6-Lo mencionado en los párrafos anteriores mucha mayor frecuencia de la PCR en adultos que en niños y la utilidad innegable de la RCP inicial y la Desfibrilación temprana nos lleva a la conclusión de que todo sanitario debería conocer (y practicar) la RCP Básica en adultos y el uso del Desfibrilador Semiautomático (DESA o DEA), sin olvidar que incluso los Pediatras y Enfermeras Pediátricas es más fácil que se encuentren una PCR en adultos que en niños.

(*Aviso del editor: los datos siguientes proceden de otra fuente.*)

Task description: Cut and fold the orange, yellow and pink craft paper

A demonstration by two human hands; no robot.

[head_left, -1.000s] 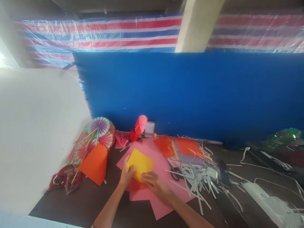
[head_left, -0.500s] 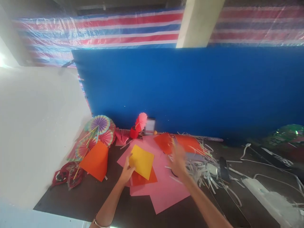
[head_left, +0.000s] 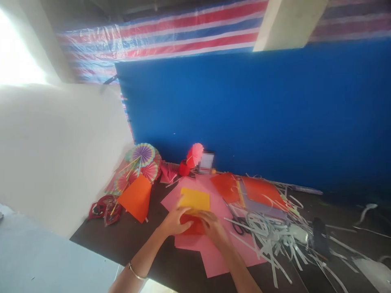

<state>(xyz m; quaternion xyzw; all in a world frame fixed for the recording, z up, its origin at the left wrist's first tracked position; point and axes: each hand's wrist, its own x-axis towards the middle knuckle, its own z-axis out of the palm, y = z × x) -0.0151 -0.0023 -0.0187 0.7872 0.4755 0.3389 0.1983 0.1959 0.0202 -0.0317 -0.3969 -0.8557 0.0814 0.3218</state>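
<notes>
A yellow paper (head_left: 195, 198) lies above an orange-red sheet (head_left: 193, 228) on large pink sheets (head_left: 214, 260). At the yellow paper's near left edge is my left hand (head_left: 176, 221), its fingers closed on that edge. My right hand (head_left: 211, 228) is at the near right edge of the same paper, fingers bent over it and pressed on it. The fingertips of both hands are close together and slightly blurred. Dark-handled scissors (head_left: 238, 226) rest on the pink paper to the right of my right hand.
Folded paper fans (head_left: 143, 155) and an orange sheet (head_left: 137, 199) are at the left. White paper strips (head_left: 269, 232) pile up at the right, beside orange sheets (head_left: 262, 191). A blue board (head_left: 244, 114) stands behind the dark table (head_left: 122, 240).
My right hand has come from the right, near the strips, to the yellow paper. That paper now lies straighter between both hands. The view has shifted left.
</notes>
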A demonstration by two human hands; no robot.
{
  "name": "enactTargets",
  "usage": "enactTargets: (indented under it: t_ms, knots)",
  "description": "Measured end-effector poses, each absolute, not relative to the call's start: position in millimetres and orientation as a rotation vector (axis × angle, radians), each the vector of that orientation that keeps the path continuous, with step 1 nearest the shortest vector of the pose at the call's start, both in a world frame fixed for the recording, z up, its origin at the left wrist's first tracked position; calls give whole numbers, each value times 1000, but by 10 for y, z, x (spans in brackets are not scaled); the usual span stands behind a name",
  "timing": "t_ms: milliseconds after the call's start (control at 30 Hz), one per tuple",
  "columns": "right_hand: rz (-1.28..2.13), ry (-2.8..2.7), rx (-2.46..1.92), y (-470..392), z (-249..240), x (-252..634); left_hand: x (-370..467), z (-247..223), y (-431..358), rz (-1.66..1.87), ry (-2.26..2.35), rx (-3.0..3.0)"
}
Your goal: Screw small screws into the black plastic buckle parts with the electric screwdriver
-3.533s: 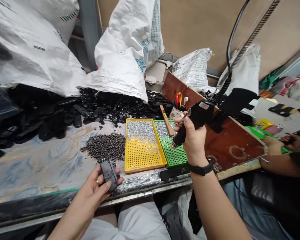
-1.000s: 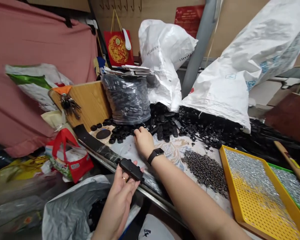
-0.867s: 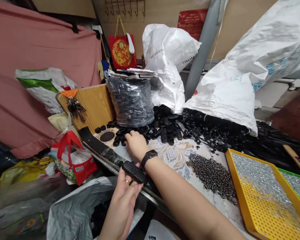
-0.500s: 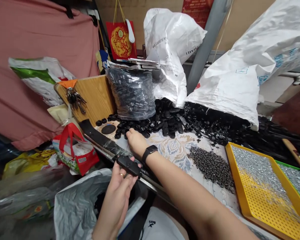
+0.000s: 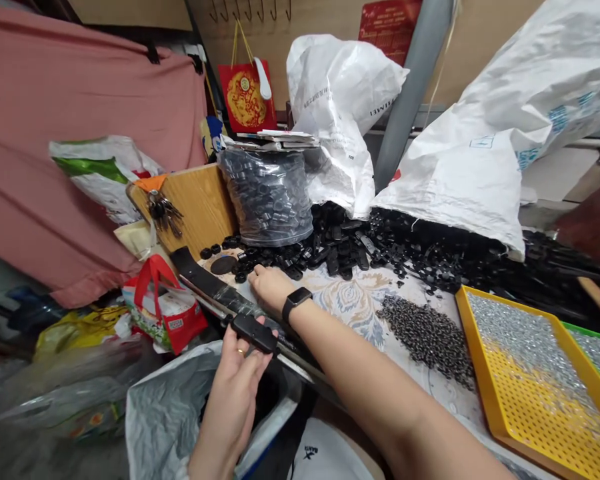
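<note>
My left hand (image 5: 237,387) is closed round an oblong black plastic part (image 5: 254,332), held flat above the table's front edge, with the thumb below and the fingers behind it. My right hand (image 5: 271,288), with a black watch (image 5: 297,301) on the wrist, reaches to the near side of a heap of small black plastic pieces (image 5: 295,257). Its fingers are bent together, and what lies between them is hidden. Near its fingertips are a few round black caps (image 5: 241,275). A flat dark disc (image 5: 223,265) lies to their left.
A clear bag of black rings (image 5: 270,207) stands behind the heap. Small dark metal pieces (image 5: 430,340) lie in a pile right of my arm. A yellow tray (image 5: 525,400) holds silvery pins. Below the table edge hangs an open grey-white sack (image 5: 167,413).
The view has shifted slightly up and left. My right hand has drawn back a little toward the table's front edge, its fingers more curled. My left hand still holds the black part.
</note>
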State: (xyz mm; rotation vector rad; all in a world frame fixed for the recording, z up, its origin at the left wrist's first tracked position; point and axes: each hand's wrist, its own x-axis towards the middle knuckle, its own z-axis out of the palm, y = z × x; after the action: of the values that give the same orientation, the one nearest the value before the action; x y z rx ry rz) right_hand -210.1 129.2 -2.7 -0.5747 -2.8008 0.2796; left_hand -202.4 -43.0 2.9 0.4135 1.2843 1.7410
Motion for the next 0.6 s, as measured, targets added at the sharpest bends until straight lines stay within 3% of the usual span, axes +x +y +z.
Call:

7-Técnicas como la Intubación endotraqueal o la aplicación de Adrenalina IM pueden SALVAR la VIDA en ciertas patologías. Sin embargo, en lo referente a la PCR y su tratamiento, tanto a nivel extra como intrahospitalario, sigue habiendo un amplio debate con mucha controversia y sin pruebas hasta ahora de que la intubación traqueal y la Adrenalina aporten un efecto positivo en el tratamiento de la PCR.

8-En cualquier actividad en Medicina son importantes el Estudio y la Reflexión, pero en temas básicamente mecánicos, como la RCP Básica, en la que hay que actuar con orden, rapidez y precisión, lo importante no es saber qué hay que hacer, sino saber hacerlo; es decir, se aprende haciendo y se repasa la práctica de manera periódica. Diciéndolo de forma esquemática y un tanto exagerada : “LA RCP BÁSICA NO SE ESTUDIA, SE PRACTICA”.

Concretando, ante una persona aparentemente inconsciente (y en general en el suelo):

  1. Pedir ayuda y comprobar inconsciencia si consciente, atención a la Intoxicación Alcohólica o por Drogas, Convulsión, Coma Diabético.
  2. Si inconsciente, rápidamente Apertura de Vía Aérea (Maniobra Frente-Mentón). Valorar si respira, y simultáneamente comprobar pulso Si respira, Posición Lateral de Seguridad.
  3. En el caso raro de que no respire pero claramente tenga pulso (ahogamiento, drogas) sólo ventilar a 10/minuto.
  4. Si no respira y no pulso, ni signos de vida, llamar a Emergencias, Iniciar 30 COMPRESIONES a un ritmo 100-120/minuto, seguidas de Apertura de Vía Aérea y 2 Ventilaciones (Boca a Boca o Mascarilla con Bolsa autoinflable, en este caso previa Cánula de Guedel), y continuar repitiendo la secuencia 30/2.
  5. Cuando llegue el Desfibrilador o Equipo de Emergencias, colocar los parches y realizar Descarga si está indicada.
  6. Continuar con las COMPRESIONES/VENTILACIONES durante un ciclo de 2 minutos, hasta que el Desfibrilador avise de un nuevo análisis de ritmo.
  7. Se mantendrá la secuencia Análisis del Ritmo cardíaco-Descarga/no descarga – RCP 2 minutos, hasta que el paciente se recupere o llegue el Equipo de Emergencias.
  8. Sin interrumpir la secuencia del punto 7 que es lo prioritario- si hay medios y personal disponibles se puede valorar la intubación orotraqueal, e intentar coger una vía venosa o intraósea y administrar Adrenalina cada 2 ciclos.

Pero recordar, mientras que la utilidad de la intubación, de la vía y de la adrenalina hoy por hoy se siguen debatiendo, tanto en la RCP Básica como en la avanzada, la necesidad de las compresiones torácicas no la discute nadie.

Luis Uribe. Pediatra, Centro de Salud de Abetxuko.